THE PROBLEM:
All entries are to be reproduced exactly; the pictures are to be omitted.

Dataset items

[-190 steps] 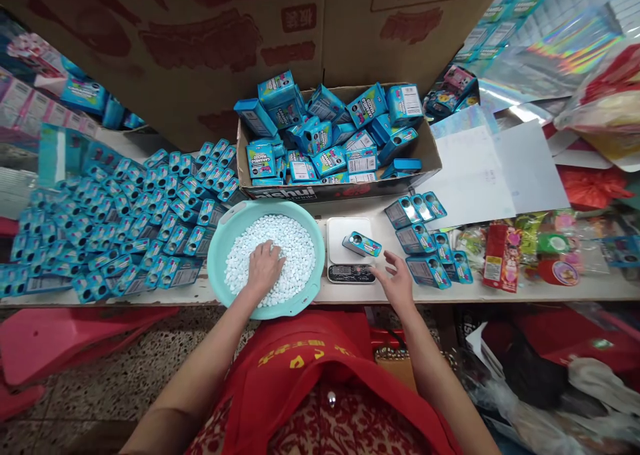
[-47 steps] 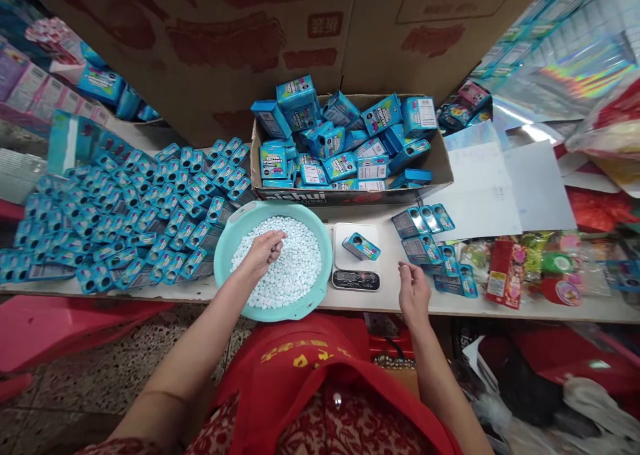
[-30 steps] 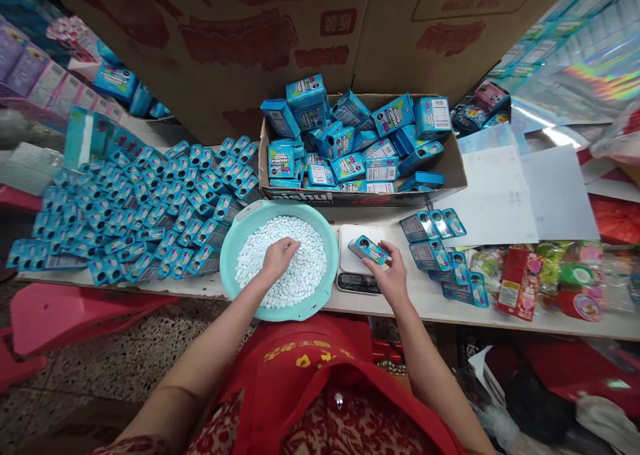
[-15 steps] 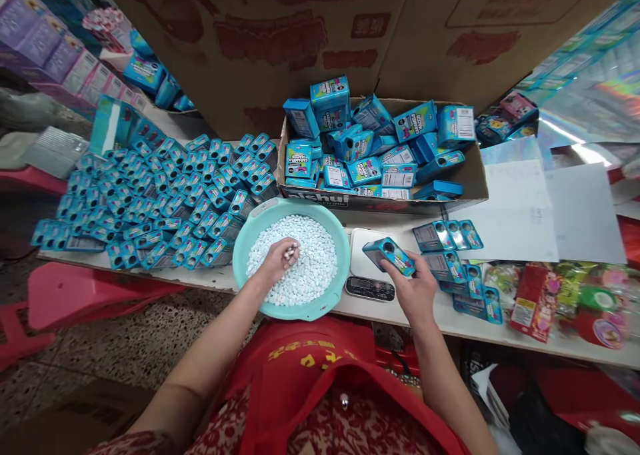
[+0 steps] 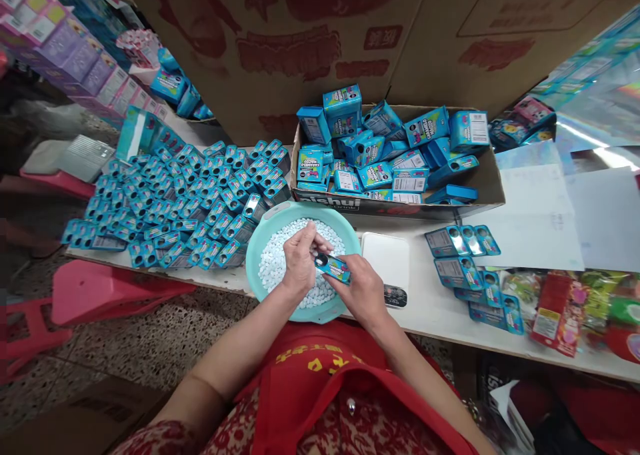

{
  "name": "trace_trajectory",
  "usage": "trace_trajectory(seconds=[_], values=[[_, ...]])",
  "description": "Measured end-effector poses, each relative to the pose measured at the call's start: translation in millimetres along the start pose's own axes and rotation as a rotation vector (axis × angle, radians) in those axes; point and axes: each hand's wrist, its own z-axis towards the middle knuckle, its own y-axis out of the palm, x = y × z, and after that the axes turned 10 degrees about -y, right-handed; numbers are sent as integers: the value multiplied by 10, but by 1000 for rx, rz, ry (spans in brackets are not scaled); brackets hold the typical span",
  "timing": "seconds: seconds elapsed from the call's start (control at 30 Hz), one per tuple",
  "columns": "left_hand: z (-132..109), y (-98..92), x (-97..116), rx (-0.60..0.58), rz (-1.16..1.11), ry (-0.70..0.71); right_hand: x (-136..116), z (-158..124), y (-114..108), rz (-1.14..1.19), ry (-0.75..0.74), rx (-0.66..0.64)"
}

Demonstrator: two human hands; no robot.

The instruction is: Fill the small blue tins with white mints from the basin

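My right hand (image 5: 364, 288) grips a blue candy tin (image 5: 332, 267) over the right part of a turquoise bowl (image 5: 254, 255). The tin's round opening faces left, toward my left hand (image 5: 301, 255). The fingers of my left hand are curled at that opening; earlier they held white candies, but what is in them now is mostly hidden. Small white candies (image 5: 273, 268) fill the bowl. Right of the bowl lies a white scale (image 5: 385, 258) with a dark display, partly behind my right hand.
Many blue tins (image 5: 170, 208) crowd the table's left side. A cardboard box (image 5: 400, 208) of blue tins stands behind the bowl. Several more tins (image 5: 456, 272) lie right of the scale, near paper sheets (image 5: 530, 222) and bagged sweets (image 5: 555, 315). A red stool (image 5: 100, 292) is lower left.
My right hand has carried the tin left from above the scale to the bowl. My left hand has risen from the candies to the tin's opening. The view has shifted slightly.
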Motion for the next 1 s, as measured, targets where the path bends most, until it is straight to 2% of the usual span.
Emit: trace_trajectory(seconds=[0.17,0.37,0.5,0.6,0.7,0.83,0.93,1.0], values=[[17,-24,-72,-3,-40,49,-22,21,25,-10,-8,0],[8,-7,-31,-64,-102,83,-26,25,23,34,37,7],[123,-123,-1,13,-44,122,62,-41,-154,156,118,135],[274,-327,-87,50,163,14,317,-171,-325,137,240,298],[378,-510,-280,53,364,-119,717,-335,-377,51,314,411],[380,-564,-502,21,444,-199,1161,-499,-250,7,363,393],[370,-523,-541,-2,477,-209,1274,-555,-180,20,357,365],[389,-509,-524,0,497,-205,1303,-581,-216,5,323,368]])
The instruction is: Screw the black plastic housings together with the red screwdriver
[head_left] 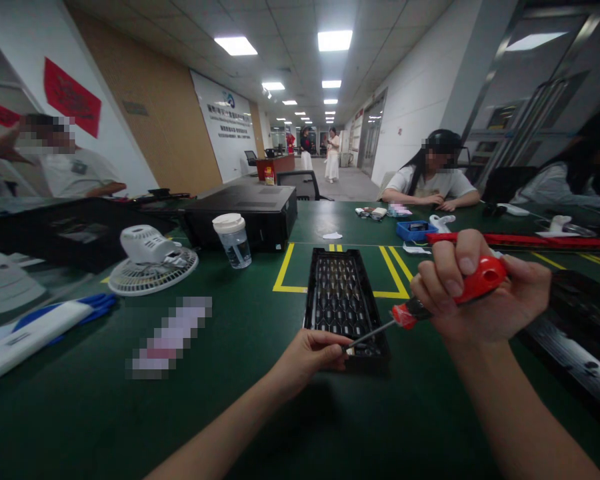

EXERCISE RESULT:
[-190 steps] 
[-47 steps] 
[-30 steps] 
[-15 steps] 
[+0 steps] 

{
  "name": "trace_trajectory",
  "usage": "trace_trajectory(seconds=[_], values=[[_, ...]])",
  "description": "Measured end-effector poses, each relative to the pose measured at the call's start: translation in millimetres along the start pose's own axes and rotation as a rotation vector (axis × angle, radians) in those axes; point and axes: each hand's wrist, its own z-axis towards the middle knuckle, its own y-axis out of the palm, x = y × z, and after that the axes turned 10 degrees about -y, right-handed; numbers are sent as integers: the value multiplied by 10, but by 1000 for rx, rz, ry (spans in brackets are not scaled); brackets hold the typical span",
  "timing": "seconds: seconds elapsed from the call's start (control at 30 Hz), one per tuple",
  "columns": "left_hand: z (-132..109), y (-98..92), x (-97..116), rx (-0.60..0.58), rz (-1.16..1.11), ry (-0.70..0.71); right_hand: x (-136..116), z (-158..124), y (-114..108), rz (-1.14..1.19), ry (-0.75..0.74), rx (-0.66..0.64)"
}

Demonstrator: two human hands; no robot.

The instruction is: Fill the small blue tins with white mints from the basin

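My right hand (image 5: 364, 288) grips a blue candy tin (image 5: 332, 267) over the right part of a turquoise bowl (image 5: 254, 255). The tin's round opening faces left, toward my left hand (image 5: 301, 255). The fingers of my left hand are curled at that opening; earlier they held white candies, but what is in them now is mostly hidden. Small white candies (image 5: 273, 268) fill the bowl. Right of the bowl lies a white scale (image 5: 385, 258) with a dark display, partly behind my right hand.
Many blue tins (image 5: 170, 208) crowd the table's left side. A cardboard box (image 5: 400, 208) of blue tins stands behind the bowl. Several more tins (image 5: 456, 272) lie right of the scale, near paper sheets (image 5: 530, 222) and bagged sweets (image 5: 555, 315). A red stool (image 5: 100, 292) is lower left.
My right hand has carried the tin left from above the scale to the bowl. My left hand has risen from the candies to the tin's opening. The view has shifted slightly.
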Motion for the next 1 s, as measured, targets where the path bends most, until it is straight to 2% of the usual span.
Emit: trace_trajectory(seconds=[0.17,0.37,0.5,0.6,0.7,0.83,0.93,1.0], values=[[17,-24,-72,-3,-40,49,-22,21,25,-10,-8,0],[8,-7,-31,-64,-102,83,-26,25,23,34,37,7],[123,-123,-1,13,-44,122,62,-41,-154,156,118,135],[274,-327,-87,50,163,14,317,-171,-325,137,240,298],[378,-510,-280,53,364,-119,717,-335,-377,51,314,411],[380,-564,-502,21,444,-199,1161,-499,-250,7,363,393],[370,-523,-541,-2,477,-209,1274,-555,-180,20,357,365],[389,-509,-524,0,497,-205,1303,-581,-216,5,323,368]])
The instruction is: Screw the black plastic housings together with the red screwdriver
[head_left] 

The exercise calls for nothing more than this answer.